- [TASK INSTRUCTIONS]: The listing is to be returned word for word, without its images.

- [DATASET CONTENT]:
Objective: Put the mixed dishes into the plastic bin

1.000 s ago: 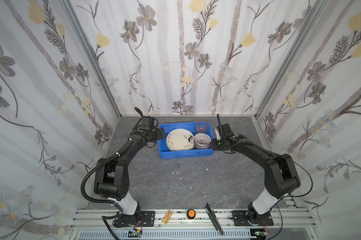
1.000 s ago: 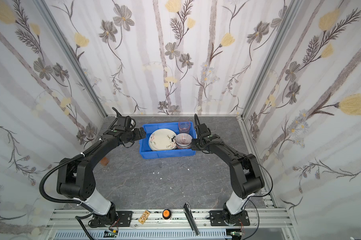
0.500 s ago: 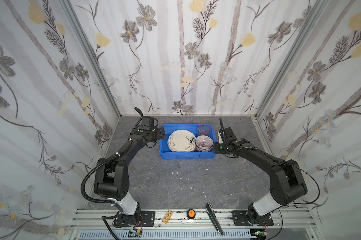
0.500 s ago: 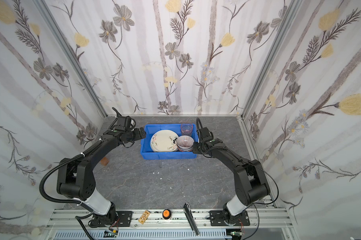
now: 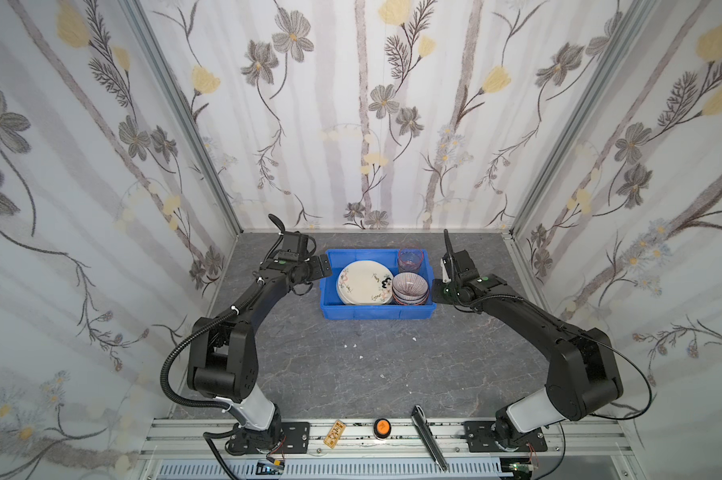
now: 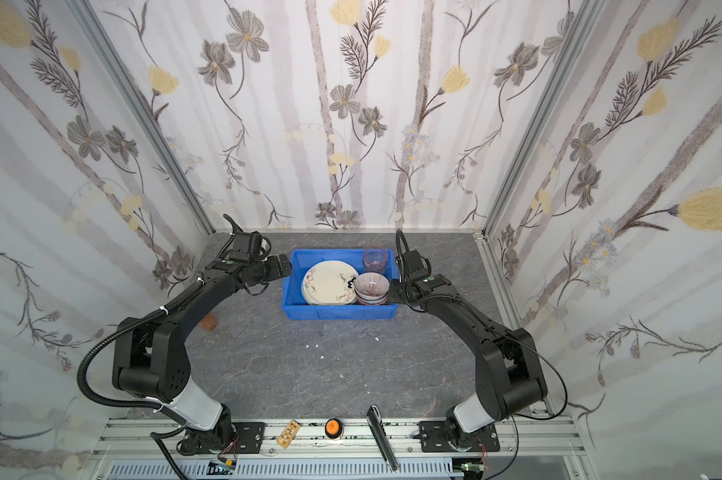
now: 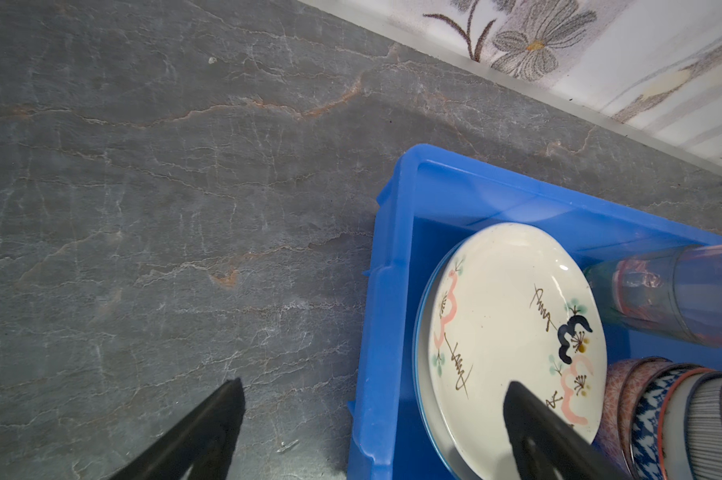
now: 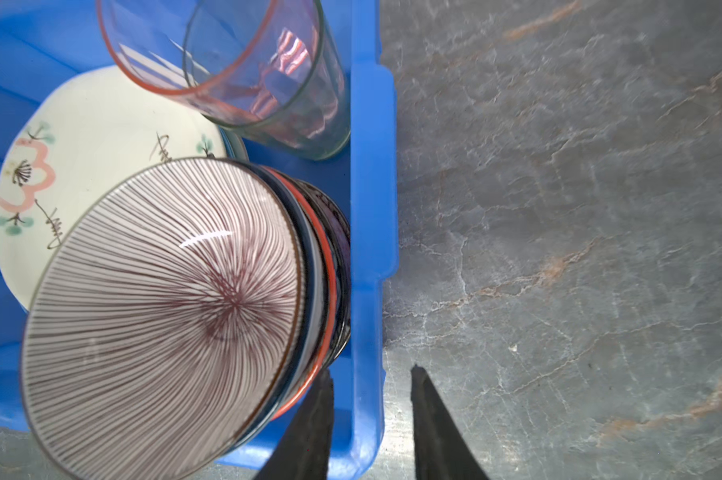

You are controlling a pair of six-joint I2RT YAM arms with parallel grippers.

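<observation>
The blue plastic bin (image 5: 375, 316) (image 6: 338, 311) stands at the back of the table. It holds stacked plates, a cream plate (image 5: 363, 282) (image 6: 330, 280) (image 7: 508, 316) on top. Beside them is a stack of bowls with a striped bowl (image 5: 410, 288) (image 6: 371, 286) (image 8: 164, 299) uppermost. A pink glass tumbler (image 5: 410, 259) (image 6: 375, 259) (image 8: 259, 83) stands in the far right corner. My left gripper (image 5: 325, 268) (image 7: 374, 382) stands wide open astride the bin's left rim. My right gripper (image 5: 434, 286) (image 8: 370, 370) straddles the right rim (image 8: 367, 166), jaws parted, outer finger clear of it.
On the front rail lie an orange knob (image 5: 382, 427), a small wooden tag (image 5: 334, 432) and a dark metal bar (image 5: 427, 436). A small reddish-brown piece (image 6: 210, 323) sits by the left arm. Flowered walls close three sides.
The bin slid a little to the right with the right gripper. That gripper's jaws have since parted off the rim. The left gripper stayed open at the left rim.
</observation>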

- [ANSWER AREA]:
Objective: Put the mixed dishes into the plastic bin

1.000 s ago: 
1.000 s ago: 
0.500 s ago: 
0.500 s ago: 
now: 
now: 
now: 
now: 

You are controlling a pair of six-joint I2RT YAM arms with parallel grippers.

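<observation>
The blue plastic bin (image 5: 375, 316) (image 6: 338, 311) stands at the back of the table. It holds stacked plates, a cream plate (image 5: 363, 282) (image 6: 330, 280) (image 7: 508, 316) on top. Beside them is a stack of bowls with a striped bowl (image 5: 410, 288) (image 6: 371, 286) (image 8: 164, 299) uppermost. A pink glass tumbler (image 5: 410, 259) (image 6: 375, 259) (image 8: 259, 83) stands in the far right corner. My left gripper (image 5: 325, 268) (image 7: 374, 382) stands wide open astride the bin's left rim. My right gripper (image 5: 434, 286) (image 8: 370, 370) straddles the right rim (image 8: 367, 166), jaws parted, outer finger clear of it.
On the front rail lie an orange knob (image 5: 382, 427), a small wooden tag (image 5: 334, 432) and a dark metal bar (image 5: 427, 436). A small reddish-brown piece (image 6: 210, 323) sits by the left arm. Flowered walls close three sides.
The bin slid a little to the right with the right gripper. That gripper's jaws have since parted off the rim. The left gripper stayed open at the left rim.
</observation>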

There is nothing further to add to the answer.